Next, in order to assess if autophagy impairment is strictly correlated with the NDUFC2 downregulation observed in SHRSP brains in response to JD, we evaluated autophagy and autophagic flux in A10 vascular smooth muscle cells (VSMCs) silenced for Ndufc2. Ndufc2-silenced cells displayed decreased levels of LC3-II, both at baseline and when exposed to high salt medium, together with increased levels of SQSTM1 (Figure 2A-C). We used a VSMC line to test the effects of Ndufc2 knockdown since VSMC abnormalities are involved in the development of vascular remodeling associated with stroke development.

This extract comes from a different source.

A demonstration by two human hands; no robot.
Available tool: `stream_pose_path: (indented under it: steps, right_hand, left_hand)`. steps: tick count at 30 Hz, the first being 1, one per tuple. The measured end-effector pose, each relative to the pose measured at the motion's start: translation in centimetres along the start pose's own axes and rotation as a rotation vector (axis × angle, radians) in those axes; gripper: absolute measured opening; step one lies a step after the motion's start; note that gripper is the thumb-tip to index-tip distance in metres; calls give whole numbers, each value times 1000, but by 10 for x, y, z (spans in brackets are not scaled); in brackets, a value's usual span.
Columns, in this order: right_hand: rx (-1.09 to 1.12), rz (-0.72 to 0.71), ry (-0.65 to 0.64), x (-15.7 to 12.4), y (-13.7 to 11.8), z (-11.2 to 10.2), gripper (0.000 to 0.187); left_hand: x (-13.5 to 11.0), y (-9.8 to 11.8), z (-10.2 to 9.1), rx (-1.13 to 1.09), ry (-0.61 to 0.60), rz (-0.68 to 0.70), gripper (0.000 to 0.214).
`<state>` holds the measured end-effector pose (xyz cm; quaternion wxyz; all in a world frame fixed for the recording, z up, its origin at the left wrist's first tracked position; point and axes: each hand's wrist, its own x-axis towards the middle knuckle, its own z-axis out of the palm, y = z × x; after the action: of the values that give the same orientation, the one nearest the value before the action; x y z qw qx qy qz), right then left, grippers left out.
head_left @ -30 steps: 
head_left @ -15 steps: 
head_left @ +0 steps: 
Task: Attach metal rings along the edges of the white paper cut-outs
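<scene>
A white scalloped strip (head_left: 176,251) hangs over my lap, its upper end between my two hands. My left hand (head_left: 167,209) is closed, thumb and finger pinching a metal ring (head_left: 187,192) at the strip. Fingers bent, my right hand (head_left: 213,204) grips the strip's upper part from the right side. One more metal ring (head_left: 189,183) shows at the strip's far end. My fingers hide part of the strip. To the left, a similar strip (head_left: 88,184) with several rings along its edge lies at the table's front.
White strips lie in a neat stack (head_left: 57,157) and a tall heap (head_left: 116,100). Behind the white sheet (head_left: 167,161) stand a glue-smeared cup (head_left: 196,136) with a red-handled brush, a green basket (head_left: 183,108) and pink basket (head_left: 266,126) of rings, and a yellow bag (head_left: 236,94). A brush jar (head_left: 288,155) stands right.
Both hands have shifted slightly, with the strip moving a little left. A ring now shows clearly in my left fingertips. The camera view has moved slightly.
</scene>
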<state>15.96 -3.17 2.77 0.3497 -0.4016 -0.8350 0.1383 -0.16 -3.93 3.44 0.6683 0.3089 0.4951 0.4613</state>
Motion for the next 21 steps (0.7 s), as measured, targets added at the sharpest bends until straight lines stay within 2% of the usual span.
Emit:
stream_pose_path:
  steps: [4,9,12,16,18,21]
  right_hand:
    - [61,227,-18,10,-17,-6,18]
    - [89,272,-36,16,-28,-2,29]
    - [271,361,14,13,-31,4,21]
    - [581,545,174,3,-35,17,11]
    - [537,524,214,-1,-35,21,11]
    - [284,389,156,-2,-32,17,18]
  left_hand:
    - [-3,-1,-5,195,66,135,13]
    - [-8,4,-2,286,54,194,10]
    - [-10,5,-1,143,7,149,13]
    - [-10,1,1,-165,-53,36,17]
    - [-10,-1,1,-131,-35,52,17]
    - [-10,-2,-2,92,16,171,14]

Mitochondrial complex I maintains the cellular redox status ensuring the balance between the oxidized form of nicotinamide adenine nucleotide (NAD+) and its reduced form (NADH). NAD+ is a coenzyme that participates in the electron transport chain reactions, in ATP synthesis and it also acts as a substrate for several NAD+-consuming enzymes involved in cellular metabolism and in several cell signaling mechanisms [14]. A decline of NAD+ has been shown to associate with several pathological conditions [15,16], whereas NAD+ supplementation was reported to stimulate autophagy [17]. Therefore, we investigated the association of reduced NAD+:NADH ratio with autophagy downregulation in Ndufc2-silenced cells and in SHRSP. We found a decrease of NAD+:NADH ratio both in Ndufc2-silenced cells (Figure S2A) and in SHRSP fed with high salt diet (Figure S2B). Nicotinamide mononucleotide (NMN) treatment was able to restore NAD+ levels in Ndufc2-silenced A10 cells (Figure 2D). In addition, it stimulated autophagy in A10 cells with Ndufc2 knockdown cultured in high salt conditions (Figure 2E,F). Then, we demonstrated that NMN was able to restore mitophagy in cells with Ndufc2 downregulation. We found an increase in mitochondrial mass, as assessed by COX4I1 expression and mtDNA levels, in both unstressed and stressed Ndufc2-silenced cells (Figure 2G-I, S2C and S2D), which was rescued by NMN treatment (Figure 2G-I). MitoTracker signal, which directly correlates with the number of mitochondria, was also accumulated in A10 cells with Ndufc2 depletion with respect to control cells in response to high salt conditions, and this accumulation was reversed by NMN treatment (Figure S2E). Mitochondrial ultrastructural analyses revealed an overall damage and a loss of cristae in Ndufc2-silenced cells in response to NaCl exposure. NMN treatment counteracted the mitochondrial damage (Figure 3A). Similarly, fluorescence microscopy analysis of mitochondrial membrane potential (MMP) levels showed a clear and significant red to green color shift in A10 cells with Ndufc2 knockdown in response to high salt stress. These data reflect a loss of MMP. Conversely, NMN treatment rescued this phenomenon (Figure 3B). NMN also rescued cell death induced by loss of NDUFC2 and high salt exposure in vitro (Figure 3C) Overall, these data show that NMN-induced mitophagy is associated with beneficial effects on mitochondrial function.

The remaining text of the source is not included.